Venture capital fundraising is beginning to look a lot like private equity.
Funds continue to swell in size and are seemingly unaffected by the repercussions of the ongoing pandemic, a signal that the trend of bigger is better may be here to stay.
US venture funds raised $42.7 billion across 148 vehicles in the first half of 2020, according to data from PitchBook and the National Venture Capital Association (NVCA).
While most US fund closings, or 51 in total, were under $50 million, vehicles more than $500 million grabbed the majority of the capital so far this year as megafunds dominated the fundraising scene with 24 closings.
The top 15 funds accounted for half of the capital collected in H1. Funds over $500 million accounted for 65 percent of the total dollars raised, or $28.1 billion.
These numbers point to the continuing trend of big funds getting bigger and increasing their marketshare. At the end of H1, both the median and average fund size reached highs that hadn’t been seen in more than a decade.
The median US fund size at the end of the second quarter grew to $100 million for the first time since 2007, and the average fund size hit $300.9 million. The two data points are more than double the 2019 totals of $50 million and $146.1 million, respectively.
The large funds seem to be top priority for many LPs, like public pension funds and sovereign wealth funds. The report highlighted that with many venture firms raising multiple strategies within a single vehicle or multiple funds at the same time, it makes it easier for LPs to invest more money into the same managers while simultaneously jacking up fundraising totals.
General Catalyst is a good example of this.
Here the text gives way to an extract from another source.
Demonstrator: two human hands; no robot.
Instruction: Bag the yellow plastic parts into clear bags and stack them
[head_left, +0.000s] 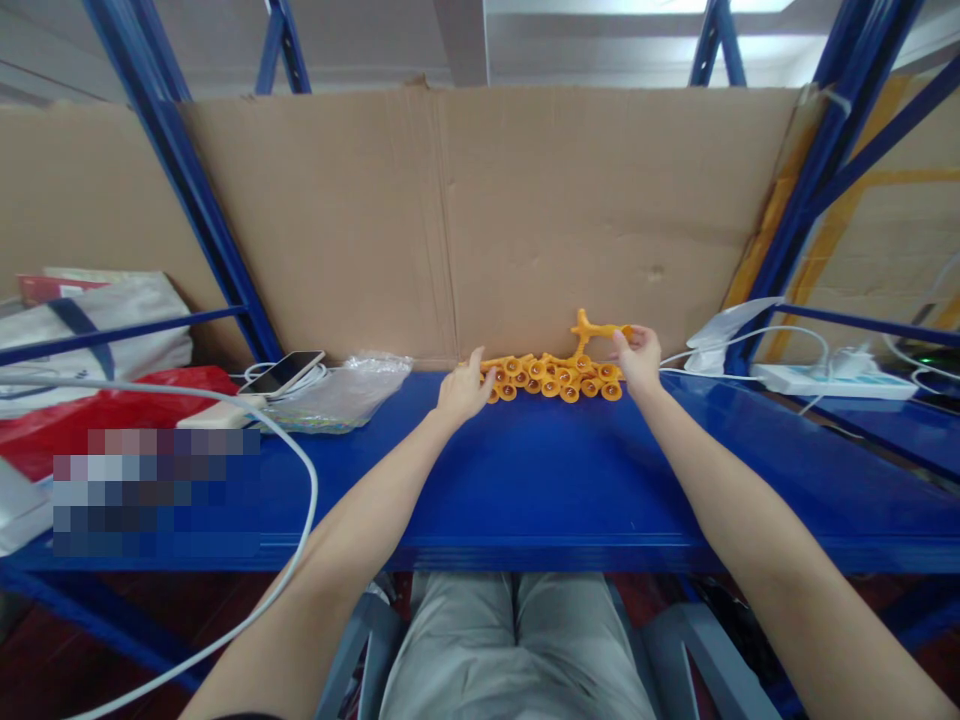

The firm’s 10th fund vintage included three sleeves that covered early-stage, growth and follow-on investments. LPs like the Los Angeles County Employees’ Retirement System and the Tennessee Consolidated Retirement System poured money across all three. Lightspeed Venture Partners is another example.
International numbers in H1
The direction of venture fundraising trends seems more prominent when comparing global VC fundraising with private equity numbers. Data from sister title Private Equity International found that the asset class raised about $50 billion across 142 funds globally in H1.
The data found that venture closed the most funds in H1 when compared to other private equity strategies, such as buyouts, growth equity and secondaries. In terms of capital raised, venture saw the second highest total only behind buyouts, $90 billion globally.
One venture vehicle also cracked the top 10 global PE funds raised so far this year. Insight Venture Partners XI closed on $9.5 billion in April to invest in PE and VC-backed companies.
Emerging manager woes
While it seems VC fundraising is off to the races, it isn’t for everyone. First-time US funds are having a hard time grabbing capital in the current environment. PitchBook found that so far in 2020 these managers have only raised $1.5 billion across 14 funds.
These vehicles would need to raise 3x the current total by the end of 2020 to match last year’s $5.2 billion total.
While many large vehicles closed in H1, there are many other funds in market worldwide that could add to 2020’s ballooning numbers during the second half of the year. IVP is in market for its 17th flagship fund, after the previous vintage raised $1.5 billion, and Menlo Ventures is looking to raise $500 million for its 15th flagship fund.
Since the quarter closed, Sequoia Capital quietly wrapped up three different funds worth a combined $7.2 billion at the beginning of July, according to the Wall Street Journal.